PROBLEM TO WORK ON: Scan the listing and copy each line where the word "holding" is present.

DATA PROVIDED:
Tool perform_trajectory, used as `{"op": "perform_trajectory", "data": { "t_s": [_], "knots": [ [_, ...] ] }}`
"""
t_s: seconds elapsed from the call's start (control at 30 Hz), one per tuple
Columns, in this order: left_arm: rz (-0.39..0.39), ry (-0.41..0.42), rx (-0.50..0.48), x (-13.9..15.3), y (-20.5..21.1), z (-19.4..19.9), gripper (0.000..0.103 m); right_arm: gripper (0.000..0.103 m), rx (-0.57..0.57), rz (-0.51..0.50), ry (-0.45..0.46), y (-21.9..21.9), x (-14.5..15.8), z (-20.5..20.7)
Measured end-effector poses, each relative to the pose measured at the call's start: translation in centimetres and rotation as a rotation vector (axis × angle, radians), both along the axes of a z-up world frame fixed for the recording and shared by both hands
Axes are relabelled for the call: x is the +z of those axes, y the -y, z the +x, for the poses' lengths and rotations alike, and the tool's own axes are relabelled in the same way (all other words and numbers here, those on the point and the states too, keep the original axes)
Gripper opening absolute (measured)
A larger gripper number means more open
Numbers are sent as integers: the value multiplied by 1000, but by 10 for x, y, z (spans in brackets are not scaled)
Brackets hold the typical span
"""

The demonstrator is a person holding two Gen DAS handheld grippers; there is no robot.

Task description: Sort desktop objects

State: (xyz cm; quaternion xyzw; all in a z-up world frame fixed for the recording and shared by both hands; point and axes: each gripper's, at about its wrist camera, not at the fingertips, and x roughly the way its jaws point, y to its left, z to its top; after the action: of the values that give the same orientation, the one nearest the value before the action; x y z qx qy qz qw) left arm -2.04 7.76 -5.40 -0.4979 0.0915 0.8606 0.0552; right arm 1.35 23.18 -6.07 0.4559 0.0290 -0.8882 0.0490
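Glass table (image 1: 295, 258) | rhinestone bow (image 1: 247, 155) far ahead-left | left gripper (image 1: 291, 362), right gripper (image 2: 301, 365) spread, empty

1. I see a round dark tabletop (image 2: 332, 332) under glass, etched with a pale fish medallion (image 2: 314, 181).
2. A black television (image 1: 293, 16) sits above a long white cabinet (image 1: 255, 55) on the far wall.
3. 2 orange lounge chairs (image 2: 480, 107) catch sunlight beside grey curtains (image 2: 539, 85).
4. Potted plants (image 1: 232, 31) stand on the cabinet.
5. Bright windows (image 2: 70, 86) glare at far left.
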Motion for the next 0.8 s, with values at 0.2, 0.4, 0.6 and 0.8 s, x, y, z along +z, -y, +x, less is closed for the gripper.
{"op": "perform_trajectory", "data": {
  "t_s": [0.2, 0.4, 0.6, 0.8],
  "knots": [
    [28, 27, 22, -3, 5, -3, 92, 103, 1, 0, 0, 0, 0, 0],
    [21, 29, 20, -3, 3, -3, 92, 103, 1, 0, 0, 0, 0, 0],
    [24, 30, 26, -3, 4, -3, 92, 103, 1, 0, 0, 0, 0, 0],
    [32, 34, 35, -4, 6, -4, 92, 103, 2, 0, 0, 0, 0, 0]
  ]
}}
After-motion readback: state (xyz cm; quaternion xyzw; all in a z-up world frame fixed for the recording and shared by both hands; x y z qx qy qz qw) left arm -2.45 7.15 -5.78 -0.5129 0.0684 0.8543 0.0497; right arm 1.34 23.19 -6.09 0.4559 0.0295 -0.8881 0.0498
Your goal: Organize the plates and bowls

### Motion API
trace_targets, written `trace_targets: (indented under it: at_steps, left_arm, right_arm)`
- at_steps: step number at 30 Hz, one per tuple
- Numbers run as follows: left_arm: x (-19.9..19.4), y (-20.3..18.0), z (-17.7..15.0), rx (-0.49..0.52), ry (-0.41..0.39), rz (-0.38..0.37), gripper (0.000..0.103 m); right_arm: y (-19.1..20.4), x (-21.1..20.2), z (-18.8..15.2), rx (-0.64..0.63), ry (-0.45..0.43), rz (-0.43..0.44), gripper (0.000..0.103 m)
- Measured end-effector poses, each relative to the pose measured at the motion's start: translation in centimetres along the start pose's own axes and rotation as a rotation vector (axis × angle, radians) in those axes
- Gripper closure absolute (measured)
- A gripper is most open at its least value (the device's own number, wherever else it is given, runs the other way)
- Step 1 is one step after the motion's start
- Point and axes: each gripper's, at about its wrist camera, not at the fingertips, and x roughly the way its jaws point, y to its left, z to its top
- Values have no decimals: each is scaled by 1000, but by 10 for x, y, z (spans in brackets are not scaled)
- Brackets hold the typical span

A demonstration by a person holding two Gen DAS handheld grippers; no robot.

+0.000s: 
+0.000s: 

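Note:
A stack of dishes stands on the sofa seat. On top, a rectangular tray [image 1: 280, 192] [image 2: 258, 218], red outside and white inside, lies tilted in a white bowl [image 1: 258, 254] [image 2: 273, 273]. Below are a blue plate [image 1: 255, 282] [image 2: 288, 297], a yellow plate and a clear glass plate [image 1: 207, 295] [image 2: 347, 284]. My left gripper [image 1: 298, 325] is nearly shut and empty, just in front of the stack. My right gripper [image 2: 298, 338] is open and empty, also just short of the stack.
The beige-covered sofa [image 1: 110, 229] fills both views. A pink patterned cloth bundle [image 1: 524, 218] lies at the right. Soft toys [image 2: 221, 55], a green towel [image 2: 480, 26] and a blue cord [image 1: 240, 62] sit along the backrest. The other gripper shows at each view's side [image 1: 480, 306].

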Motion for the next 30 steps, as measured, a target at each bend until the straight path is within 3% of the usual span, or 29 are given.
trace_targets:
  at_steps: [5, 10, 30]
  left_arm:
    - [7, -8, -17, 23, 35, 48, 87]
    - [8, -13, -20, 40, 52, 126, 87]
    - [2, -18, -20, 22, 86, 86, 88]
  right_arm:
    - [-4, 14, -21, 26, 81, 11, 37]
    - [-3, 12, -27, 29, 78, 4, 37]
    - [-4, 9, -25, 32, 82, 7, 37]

RESULT OF THE EXERCISE:
The demonstrator is a person holding two Gen DAS handheld grippers; there is no robot.
A demonstration by a person holding two Gen DAS handheld grippers; no robot.

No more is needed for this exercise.